Exercise details. Wherever the listing has a line with the string "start", copy that line out.

Recorded data.
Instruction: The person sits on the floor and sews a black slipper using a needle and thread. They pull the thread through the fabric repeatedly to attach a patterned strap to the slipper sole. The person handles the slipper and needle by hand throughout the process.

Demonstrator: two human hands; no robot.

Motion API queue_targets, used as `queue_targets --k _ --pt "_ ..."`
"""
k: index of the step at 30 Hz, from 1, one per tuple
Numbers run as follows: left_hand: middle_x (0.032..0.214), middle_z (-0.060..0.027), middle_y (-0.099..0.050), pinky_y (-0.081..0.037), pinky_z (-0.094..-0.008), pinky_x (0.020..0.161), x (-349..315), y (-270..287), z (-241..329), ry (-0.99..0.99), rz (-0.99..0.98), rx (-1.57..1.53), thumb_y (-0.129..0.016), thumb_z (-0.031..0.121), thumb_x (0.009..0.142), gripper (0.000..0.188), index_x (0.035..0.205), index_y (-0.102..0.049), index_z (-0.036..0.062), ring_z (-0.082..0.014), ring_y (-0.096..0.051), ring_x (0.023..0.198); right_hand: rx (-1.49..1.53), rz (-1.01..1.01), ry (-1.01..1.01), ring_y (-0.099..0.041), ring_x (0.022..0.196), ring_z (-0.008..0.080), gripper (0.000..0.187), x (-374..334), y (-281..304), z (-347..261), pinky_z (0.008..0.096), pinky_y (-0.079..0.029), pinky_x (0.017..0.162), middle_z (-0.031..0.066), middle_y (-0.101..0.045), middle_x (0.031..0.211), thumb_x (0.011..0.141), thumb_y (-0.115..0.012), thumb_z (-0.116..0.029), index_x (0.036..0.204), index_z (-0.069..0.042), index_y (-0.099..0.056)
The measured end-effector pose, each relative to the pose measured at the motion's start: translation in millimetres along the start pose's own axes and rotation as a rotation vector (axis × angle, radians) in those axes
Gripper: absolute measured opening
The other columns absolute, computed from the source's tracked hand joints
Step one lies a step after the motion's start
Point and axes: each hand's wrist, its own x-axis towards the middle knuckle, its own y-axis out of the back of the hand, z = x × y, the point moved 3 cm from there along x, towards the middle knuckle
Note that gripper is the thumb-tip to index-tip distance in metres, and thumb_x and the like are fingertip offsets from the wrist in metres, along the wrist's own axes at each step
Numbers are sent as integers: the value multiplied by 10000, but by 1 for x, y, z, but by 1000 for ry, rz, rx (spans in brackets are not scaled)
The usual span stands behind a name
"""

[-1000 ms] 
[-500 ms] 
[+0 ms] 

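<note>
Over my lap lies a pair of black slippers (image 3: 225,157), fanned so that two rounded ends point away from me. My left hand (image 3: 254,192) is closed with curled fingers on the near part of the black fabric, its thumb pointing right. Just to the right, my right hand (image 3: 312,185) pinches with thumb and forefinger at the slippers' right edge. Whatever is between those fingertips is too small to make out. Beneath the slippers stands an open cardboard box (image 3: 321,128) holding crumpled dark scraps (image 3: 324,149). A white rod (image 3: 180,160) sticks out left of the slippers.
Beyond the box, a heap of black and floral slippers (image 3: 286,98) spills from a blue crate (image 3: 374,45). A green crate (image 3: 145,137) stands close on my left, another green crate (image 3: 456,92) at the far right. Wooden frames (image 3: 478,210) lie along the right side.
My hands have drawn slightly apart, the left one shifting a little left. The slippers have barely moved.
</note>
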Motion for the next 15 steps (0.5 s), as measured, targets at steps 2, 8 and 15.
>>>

Exercise result.
The measured end-effector pose, each relative to the pose measured at the motion's start: translation in millimetres along the start pose's own axes and rotation as a rotation vector (axis × angle, radians) in those axes
Step one lies a step after the motion's start

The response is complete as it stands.